13. Bunda

520 98 50
                                    

Ketika tanganmu menyentuh diriku aku mengerti jika hanya dirimulah yang menantiku membuka mata

-Raina Alexandria-

*****

Rani masih saja terdiam setelah kejadian kemarin. Rika sempat bingung, namun setelah Rani mengatakan tidak apa apa ia mengurungkan niatnya untuk bertanya lebih lanjut.

"Sayang ayok makan." Rika yang sudah duduk dibangku meja makan berucap namun Rani masih saja melamun.

"Rani." Rika menyentuh bahu anaknya itu.

Rani tersentak. Rani langsung saja mengedipkan matanya dan tersenyum kearah mamanya.

"Ayo mah sarapan." Rani langsung saja mengambil piring dan mengisi nasi serta lauk pauk

Rika sedari tadi yang merasa tidak ada yang beres dengan anaknya segera bertanya

"Rani ada apa? Apa ada masalah sayang?" Rika yang tadinya duduk akhirnya bangkit menuju kearah Rani.

"Lagi ada sedikit problem mah."

"Kenapa tuh?"

"Tentang masalah sekolah gitu. Tapi bisa kok diatasin." Ujar Rani yang berbohong dengan berkata seperti itu.

Rika yang mendengar itu mengangguk. Percaya pada ucapan Rani yang menyakinkan sekali.

"Yaudah sekarang kamu makan buat nanti gak telat." Ujar Rika yang diangguki oleh Rani.

{-}

Pagi hari ini perempuan itu sudah menyiapkan segala keperluan apa yang harus di bawa, agar nanti ia tidak kerepotan karena tertinggal barang apa saja jika ia sudah sampai di Rumah Sakit.

Mobil itu sudah melaju membelah jalanan dengan kecepatan standar.

Jalanan kali ini tidak sepi ataupun ramai hanya ada beberapa motor, mobil dan para pedagang yang berjualan.

Setelah menempuh waktu sekitar dua puluh menit wanita itu keluar dengan membawa sebuah tas kecil yang ia genggam. Ia sudah tau kamar mana yang harus ia kunjungi. Suara langkah kakinya mengalun indah di lorong tempat menuju kamar tersebut.

Dengan pasti ia membuka pintu itu lalu mulai melangkah mendekat ke arah tempat Raina terbaring.

mata Raina masih saja terpejam layaknya tidur panjang. wanita itu menatap kedua iris mata Raina yang terpejam dan itu membuat ia melihat Raina sendu.

ia merindukan canda, tawa, dan juga senyuman menawan milik Raina. Tangannya bergerak menyingkirkan helaian rambut yang menutupi wajah Raina atau sekitarnya.

"Buka mata kamu, Sayang," ucap Halima.

"Bunda, merindukanmu," ucapnya Halima lagi.

"Tidurmu sudah panjang dan ini sudah cukup kamu membuka mata, Sayang,"

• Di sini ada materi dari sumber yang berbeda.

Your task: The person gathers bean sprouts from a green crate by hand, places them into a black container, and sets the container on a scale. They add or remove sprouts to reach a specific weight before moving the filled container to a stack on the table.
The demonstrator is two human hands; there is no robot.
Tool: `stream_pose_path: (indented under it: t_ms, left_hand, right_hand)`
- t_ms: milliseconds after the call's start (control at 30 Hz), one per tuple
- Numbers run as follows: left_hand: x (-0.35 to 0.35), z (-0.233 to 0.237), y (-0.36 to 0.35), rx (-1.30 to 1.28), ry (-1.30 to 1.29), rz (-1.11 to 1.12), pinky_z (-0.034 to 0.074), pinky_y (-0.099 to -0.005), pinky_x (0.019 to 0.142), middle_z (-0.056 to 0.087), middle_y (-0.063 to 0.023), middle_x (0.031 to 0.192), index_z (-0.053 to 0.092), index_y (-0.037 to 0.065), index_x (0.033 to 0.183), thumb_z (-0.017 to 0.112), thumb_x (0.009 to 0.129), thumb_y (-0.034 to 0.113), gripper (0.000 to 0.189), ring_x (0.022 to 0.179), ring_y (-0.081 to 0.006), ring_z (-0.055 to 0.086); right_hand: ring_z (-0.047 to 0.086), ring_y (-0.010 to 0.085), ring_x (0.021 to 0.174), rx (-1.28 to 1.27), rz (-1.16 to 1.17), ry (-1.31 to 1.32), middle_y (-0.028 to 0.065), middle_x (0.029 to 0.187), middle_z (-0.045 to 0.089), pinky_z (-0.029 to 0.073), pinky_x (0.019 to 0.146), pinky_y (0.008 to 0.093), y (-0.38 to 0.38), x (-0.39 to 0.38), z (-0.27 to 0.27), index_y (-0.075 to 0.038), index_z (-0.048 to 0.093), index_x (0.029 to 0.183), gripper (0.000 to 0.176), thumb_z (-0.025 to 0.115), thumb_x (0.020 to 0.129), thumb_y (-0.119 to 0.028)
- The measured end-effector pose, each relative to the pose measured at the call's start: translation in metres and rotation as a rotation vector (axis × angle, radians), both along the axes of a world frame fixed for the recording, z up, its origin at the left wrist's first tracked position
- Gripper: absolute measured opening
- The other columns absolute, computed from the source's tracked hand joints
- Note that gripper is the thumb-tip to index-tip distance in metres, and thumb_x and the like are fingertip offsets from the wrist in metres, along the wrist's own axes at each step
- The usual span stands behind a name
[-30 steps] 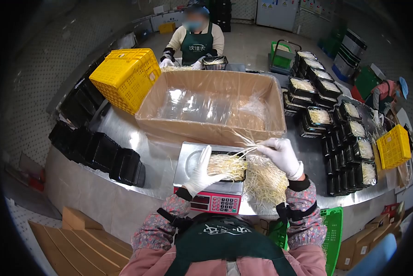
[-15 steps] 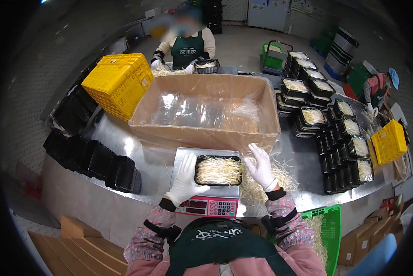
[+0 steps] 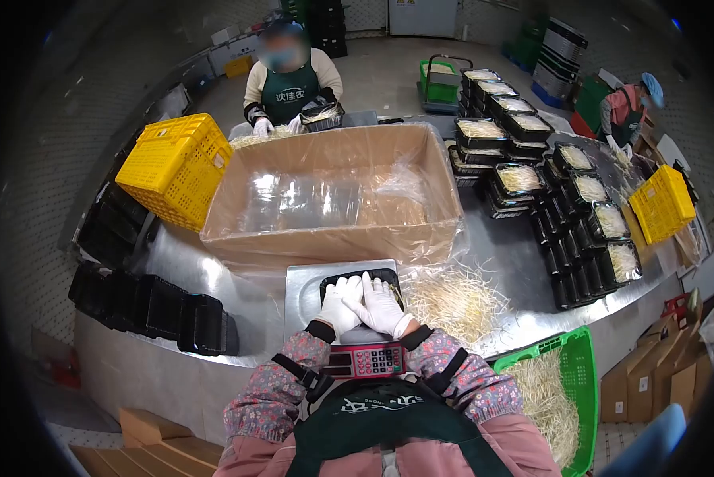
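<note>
A black plastic tray (image 3: 386, 275) of bean sprouts sits on the metal pan of a red digital scale (image 3: 366, 361). Both gloved hands lie over it and hide most of its contents. My left hand (image 3: 340, 306) rests flat on the sprouts, fingers stretched forward. Beside it, my right hand (image 3: 382, 307) is also flat, its fingers touching or overlapping the left ones. Neither hand is wrapped around anything. To the right of the scale, a loose heap of bean sprouts (image 3: 458, 304) lies on the metal table.
A large lined cardboard box (image 3: 325, 245) stands behind the scale. Empty black trays (image 3: 206, 324) are at left, near a yellow crate (image 3: 174, 171). Filled trays (image 3: 520, 178) are stacked at right. A green basket (image 3: 583, 381) holds sprouts. One co-worker (image 3: 289, 91) stands opposite, another far right.
My hands have come together from either side of the tray and now lie on the sprouts. The camera view has shifted slightly. The person opposite is more upright in view.
</note>
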State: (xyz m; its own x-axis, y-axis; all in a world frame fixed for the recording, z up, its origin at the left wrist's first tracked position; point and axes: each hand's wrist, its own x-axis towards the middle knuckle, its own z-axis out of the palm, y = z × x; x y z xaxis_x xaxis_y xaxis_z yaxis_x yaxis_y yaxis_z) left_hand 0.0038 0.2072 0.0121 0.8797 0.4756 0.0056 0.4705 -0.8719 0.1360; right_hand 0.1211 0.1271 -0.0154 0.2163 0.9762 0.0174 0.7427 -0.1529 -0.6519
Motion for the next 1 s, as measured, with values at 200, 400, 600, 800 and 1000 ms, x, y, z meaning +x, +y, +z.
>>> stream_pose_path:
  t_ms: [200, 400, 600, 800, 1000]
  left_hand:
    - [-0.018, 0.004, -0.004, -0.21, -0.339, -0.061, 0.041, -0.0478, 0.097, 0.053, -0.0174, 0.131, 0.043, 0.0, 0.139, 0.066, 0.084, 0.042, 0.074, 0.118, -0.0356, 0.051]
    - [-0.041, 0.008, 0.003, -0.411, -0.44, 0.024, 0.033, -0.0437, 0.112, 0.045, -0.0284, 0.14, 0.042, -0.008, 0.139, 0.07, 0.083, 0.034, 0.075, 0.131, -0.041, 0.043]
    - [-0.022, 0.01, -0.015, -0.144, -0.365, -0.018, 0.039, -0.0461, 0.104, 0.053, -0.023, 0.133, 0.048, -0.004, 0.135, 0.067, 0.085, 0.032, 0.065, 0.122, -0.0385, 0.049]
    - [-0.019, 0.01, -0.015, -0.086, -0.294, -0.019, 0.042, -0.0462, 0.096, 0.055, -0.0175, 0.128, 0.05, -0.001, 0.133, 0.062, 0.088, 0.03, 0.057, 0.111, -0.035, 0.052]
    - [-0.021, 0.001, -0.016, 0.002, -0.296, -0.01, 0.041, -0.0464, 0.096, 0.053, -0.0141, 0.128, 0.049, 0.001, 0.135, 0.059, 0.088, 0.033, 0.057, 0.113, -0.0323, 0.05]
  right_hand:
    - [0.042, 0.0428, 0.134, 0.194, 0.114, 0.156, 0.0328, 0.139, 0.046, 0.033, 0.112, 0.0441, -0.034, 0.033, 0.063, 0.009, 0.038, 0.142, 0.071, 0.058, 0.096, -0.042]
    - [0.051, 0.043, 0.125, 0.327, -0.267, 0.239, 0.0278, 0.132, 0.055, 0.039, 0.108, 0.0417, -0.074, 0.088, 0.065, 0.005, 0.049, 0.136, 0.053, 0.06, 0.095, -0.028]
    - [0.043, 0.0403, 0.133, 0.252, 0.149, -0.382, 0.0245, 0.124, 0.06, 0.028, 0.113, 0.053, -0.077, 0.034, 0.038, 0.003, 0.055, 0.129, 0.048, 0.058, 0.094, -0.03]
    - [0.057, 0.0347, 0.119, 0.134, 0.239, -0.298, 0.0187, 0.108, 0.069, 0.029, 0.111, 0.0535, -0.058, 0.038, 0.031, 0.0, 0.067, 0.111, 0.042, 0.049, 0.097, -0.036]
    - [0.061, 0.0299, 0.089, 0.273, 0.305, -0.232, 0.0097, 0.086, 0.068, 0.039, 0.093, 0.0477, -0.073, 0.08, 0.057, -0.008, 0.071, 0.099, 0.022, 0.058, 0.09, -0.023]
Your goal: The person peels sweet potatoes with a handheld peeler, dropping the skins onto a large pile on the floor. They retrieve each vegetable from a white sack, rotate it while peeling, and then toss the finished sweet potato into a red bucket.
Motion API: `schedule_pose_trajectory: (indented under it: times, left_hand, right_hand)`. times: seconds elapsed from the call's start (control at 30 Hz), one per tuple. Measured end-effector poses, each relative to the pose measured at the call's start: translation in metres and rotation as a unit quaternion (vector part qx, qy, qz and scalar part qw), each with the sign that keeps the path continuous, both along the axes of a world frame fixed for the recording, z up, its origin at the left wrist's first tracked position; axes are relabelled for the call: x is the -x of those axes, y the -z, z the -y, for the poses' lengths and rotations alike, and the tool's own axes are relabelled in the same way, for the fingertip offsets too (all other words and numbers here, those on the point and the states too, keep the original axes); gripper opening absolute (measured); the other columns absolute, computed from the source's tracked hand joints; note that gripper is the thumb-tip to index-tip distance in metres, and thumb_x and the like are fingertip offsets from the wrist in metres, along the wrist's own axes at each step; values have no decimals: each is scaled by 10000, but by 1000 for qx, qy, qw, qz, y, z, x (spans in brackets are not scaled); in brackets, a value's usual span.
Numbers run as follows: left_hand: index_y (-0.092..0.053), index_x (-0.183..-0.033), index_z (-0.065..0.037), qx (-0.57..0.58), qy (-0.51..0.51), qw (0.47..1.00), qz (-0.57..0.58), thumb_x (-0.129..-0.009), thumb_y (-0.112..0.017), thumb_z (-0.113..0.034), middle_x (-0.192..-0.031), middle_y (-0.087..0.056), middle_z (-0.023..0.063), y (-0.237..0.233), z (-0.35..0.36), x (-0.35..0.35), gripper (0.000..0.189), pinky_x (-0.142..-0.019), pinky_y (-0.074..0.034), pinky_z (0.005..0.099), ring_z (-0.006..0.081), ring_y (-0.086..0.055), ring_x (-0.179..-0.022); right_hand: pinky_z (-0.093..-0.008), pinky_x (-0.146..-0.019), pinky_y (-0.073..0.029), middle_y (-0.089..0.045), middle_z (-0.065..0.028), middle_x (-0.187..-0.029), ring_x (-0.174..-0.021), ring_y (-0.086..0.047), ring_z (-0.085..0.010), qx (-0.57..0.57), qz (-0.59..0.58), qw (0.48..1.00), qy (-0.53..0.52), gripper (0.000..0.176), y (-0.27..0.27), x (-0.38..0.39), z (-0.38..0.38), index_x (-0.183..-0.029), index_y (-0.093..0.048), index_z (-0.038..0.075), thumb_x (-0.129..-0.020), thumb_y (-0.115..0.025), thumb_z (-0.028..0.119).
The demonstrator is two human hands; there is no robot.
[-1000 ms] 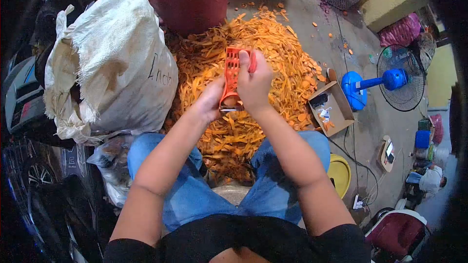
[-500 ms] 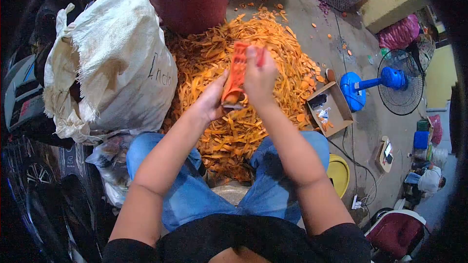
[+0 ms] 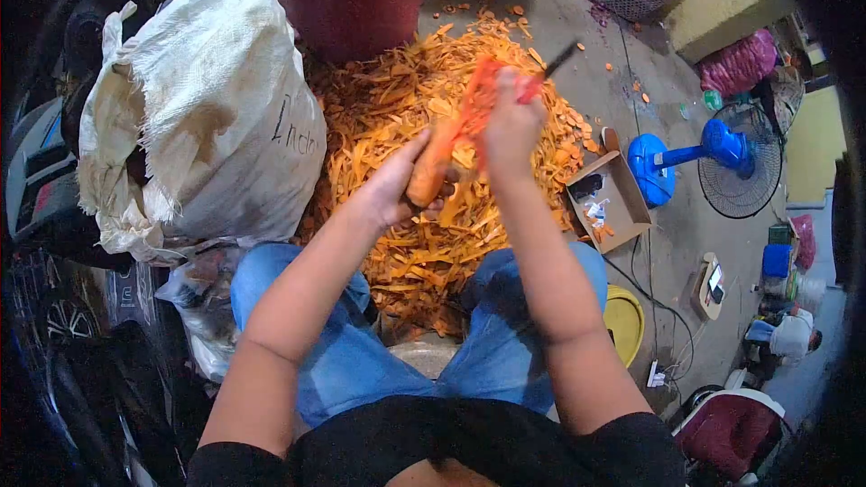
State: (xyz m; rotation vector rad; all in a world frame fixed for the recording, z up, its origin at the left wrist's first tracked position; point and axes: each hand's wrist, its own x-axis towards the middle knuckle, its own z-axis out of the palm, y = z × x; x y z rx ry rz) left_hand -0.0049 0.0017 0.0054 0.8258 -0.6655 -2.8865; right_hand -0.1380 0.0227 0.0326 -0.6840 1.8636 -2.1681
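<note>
A thick orange carrot (image 3: 428, 176) lies in my left hand (image 3: 395, 186), whose fingers wrap round its lower end. My right hand (image 3: 514, 131) is closed on a red-handled tool (image 3: 529, 90) with a dark tip pointing up and right. A red-orange blurred piece (image 3: 478, 95) shows between the carrot and my right hand; motion hides its exact shape. Beneath both hands spreads a large heap of orange peelings (image 3: 397, 261).
A white sack (image 3: 225, 108) stands left, a red tub (image 3: 347, 0) behind the heap. To the right are a cardboard box (image 3: 622, 203), a blue fan (image 3: 649, 162), a yellow lid (image 3: 622, 325) and cables. A person (image 3: 794, 335) is at the far right.
My right hand has shifted slightly right, and the tool's dark tip now shows. The red-orange piece has tilted right, and more of the carrot is uncovered over my left hand.
</note>
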Motion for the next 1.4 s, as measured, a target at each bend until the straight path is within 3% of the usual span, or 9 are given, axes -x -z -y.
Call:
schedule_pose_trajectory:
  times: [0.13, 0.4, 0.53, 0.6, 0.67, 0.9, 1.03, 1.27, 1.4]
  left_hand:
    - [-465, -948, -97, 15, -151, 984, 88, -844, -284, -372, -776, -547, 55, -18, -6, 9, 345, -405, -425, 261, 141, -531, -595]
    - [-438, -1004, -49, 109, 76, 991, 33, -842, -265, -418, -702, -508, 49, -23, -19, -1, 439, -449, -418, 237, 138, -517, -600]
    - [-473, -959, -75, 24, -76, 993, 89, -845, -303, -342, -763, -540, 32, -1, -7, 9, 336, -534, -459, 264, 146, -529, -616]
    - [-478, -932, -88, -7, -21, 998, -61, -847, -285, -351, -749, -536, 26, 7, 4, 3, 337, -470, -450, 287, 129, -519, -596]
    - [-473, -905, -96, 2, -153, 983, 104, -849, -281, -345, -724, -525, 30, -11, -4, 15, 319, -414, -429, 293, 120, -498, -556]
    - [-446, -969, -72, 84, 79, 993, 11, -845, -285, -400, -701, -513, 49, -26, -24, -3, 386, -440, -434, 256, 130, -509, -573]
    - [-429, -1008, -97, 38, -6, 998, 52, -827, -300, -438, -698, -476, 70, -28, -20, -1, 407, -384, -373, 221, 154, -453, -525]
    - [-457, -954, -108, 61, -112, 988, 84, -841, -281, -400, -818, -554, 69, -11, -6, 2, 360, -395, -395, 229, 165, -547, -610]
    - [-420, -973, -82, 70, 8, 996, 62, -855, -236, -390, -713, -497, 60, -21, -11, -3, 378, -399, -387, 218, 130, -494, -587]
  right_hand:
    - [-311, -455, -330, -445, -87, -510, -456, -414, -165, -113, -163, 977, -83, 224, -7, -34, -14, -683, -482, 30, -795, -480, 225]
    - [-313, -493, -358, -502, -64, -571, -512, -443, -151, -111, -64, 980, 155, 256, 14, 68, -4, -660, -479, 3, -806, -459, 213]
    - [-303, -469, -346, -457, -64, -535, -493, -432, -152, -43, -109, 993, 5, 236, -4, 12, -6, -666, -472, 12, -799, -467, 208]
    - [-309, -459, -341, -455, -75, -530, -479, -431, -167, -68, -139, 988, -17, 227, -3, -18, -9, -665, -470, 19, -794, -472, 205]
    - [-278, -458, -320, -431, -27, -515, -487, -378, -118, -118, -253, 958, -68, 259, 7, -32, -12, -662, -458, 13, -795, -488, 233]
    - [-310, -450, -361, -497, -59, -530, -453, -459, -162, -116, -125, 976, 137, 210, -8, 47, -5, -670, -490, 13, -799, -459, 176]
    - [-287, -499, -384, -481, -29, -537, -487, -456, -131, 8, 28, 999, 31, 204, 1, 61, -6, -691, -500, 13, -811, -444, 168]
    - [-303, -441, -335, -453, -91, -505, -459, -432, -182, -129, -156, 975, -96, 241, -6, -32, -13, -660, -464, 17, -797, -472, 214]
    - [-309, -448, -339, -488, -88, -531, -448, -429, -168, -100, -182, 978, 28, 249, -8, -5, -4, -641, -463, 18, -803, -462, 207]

"Bunda, akan lebih menjagamu dengan waspada lagi," ujar Halima dengan bergemetar.

"Tapi, Bunda, mohon padamu buka matamu, Sayang,"

"Bunda mohon Raina buka matamu, Sayang. Bunda tidak tau lagi bagaimana mendeskripsikan ini semua,"

"Bunda hanya punya kamu anak satu satunya perempuan yang di miliki, Bunda." ujar Halimi kini yang terdengar isakan tangisnya.